Where the material below has a line containing "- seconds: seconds", start repeating exactly, and keep going through the line containing "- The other", with no other lines.

· · · ·

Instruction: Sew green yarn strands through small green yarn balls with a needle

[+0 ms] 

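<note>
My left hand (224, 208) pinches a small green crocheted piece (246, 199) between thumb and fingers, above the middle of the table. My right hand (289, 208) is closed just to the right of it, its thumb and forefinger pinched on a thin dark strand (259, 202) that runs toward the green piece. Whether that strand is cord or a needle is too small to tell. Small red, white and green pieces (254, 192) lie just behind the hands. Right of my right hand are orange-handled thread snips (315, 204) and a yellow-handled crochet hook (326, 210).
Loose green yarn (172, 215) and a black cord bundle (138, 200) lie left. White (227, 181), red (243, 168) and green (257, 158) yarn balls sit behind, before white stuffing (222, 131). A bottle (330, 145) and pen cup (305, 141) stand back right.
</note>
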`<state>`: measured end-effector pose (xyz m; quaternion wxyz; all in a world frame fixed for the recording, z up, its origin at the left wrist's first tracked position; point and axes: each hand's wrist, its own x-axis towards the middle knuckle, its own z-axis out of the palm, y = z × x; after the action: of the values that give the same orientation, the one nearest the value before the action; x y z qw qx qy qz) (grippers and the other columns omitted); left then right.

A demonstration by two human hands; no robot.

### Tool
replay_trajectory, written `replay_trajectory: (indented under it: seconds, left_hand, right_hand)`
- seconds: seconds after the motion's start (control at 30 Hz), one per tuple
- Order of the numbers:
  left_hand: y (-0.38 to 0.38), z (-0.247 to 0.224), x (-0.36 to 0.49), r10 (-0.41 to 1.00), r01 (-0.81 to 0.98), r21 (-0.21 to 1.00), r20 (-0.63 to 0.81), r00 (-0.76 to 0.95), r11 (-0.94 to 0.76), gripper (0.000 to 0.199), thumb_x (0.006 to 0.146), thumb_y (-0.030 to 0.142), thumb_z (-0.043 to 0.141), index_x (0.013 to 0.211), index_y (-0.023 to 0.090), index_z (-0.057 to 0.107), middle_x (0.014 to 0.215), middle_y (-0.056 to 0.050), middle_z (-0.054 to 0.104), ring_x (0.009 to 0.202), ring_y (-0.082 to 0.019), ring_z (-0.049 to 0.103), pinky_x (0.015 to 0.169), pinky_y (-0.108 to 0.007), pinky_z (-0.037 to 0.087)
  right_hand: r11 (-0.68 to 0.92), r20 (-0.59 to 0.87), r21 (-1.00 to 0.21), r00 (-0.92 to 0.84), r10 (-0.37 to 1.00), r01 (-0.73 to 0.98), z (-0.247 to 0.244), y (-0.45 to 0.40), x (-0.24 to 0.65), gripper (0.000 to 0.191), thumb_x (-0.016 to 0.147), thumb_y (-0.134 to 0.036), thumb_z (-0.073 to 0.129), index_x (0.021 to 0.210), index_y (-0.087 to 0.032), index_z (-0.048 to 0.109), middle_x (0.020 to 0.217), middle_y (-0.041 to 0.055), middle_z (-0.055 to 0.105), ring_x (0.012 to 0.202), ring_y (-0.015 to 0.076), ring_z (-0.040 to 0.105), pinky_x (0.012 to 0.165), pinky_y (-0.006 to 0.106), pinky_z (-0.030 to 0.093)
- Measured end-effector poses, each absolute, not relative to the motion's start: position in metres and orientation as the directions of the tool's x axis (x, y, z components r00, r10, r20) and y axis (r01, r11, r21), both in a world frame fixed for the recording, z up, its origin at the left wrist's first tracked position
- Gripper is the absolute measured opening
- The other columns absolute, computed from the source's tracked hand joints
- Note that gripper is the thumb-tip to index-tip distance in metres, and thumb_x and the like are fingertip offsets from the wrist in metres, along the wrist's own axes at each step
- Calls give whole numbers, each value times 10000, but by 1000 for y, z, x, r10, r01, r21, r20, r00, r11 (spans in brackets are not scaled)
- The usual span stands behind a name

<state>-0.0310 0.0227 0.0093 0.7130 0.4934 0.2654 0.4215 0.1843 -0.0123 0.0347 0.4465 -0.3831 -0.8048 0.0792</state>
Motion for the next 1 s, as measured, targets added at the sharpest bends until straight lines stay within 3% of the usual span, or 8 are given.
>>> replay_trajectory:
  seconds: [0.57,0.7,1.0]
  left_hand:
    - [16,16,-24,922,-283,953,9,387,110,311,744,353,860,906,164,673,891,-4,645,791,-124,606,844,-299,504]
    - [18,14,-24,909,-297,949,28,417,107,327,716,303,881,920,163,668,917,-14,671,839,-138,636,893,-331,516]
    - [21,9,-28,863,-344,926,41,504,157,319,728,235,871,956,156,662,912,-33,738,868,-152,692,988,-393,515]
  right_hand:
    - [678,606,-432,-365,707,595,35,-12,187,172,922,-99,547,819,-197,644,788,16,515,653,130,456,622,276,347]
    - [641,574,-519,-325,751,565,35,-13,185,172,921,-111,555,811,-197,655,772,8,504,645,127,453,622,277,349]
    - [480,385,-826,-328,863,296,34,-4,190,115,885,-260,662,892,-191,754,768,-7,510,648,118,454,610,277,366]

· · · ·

WRITTEN RESPONSE
- seconds: seconds after the motion's start (control at 30 Hz), one per tuple
- Order of the numbers:
  left_hand: y (-0.38 to 0.38), z (-0.247 to 0.224), x (-0.36 to 0.49), r10 (-0.41 to 1.00), r01 (-0.81 to 0.98), r21 (-0.21 to 1.00), r20 (-0.63 to 0.81), r00 (-0.76 to 0.95), r11 (-0.94 to 0.76), gripper (0.000 to 0.199), thumb_x (0.006 to 0.146), thumb_y (-0.030 to 0.142), thumb_z (-0.043 to 0.141), index_x (0.013 to 0.211), index_y (-0.023 to 0.090), index_z (-0.057 to 0.107), middle_x (0.014 to 0.215), middle_y (-0.056 to 0.050), middle_z (-0.054 to 0.104), ring_x (0.009 to 0.202), ring_y (-0.082 to 0.019), ring_z (-0.049 to 0.103), pinky_x (0.015 to 0.169), pinky_y (-0.108 to 0.007), pinky_z (-0.037 to 0.087)
  right_hand: r11 (-0.68 to 0.92), r20 (-0.59 to 0.87), r21 (-1.00 to 0.21), r00 (-0.92 to 0.84), r10 (-0.37 to 1.00), r01 (-0.73 to 0.98), z (-0.247 to 0.244), y (-0.45 to 0.40), x (-0.24 to 0.65), gripper (0.000 to 0.191), thumb_x (-0.016 to 0.147), thumb_y (-0.134 to 0.036), thumb_z (-0.073 to 0.129), index_x (0.021 to 0.210), index_y (-0.087 to 0.032), index_z (-0.048 to 0.109), middle_x (0.020 to 0.217), middle_y (-0.041 to 0.055), middle_z (-0.055 to 0.105), ring_x (0.012 to 0.202), ring_y (-0.015 to 0.076), ring_z (-0.040 to 0.105), pinky_x (0.012 to 0.165), pinky_y (-0.006 to 0.106), pinky_z (-0.030 to 0.093)
- Measured end-effector poses, each absolute, not relative to the motion's start: position in metres and orientation as the directions of the tool's x axis (x, y, z components r00, r10, r20) and y axis (r01, r11, r21), both in a world frame fixed for the recording, z up, its origin at the left wrist's first tracked position
- Gripper is the absolute measured opening
- The other columns absolute, computed from the source's tracked hand joints

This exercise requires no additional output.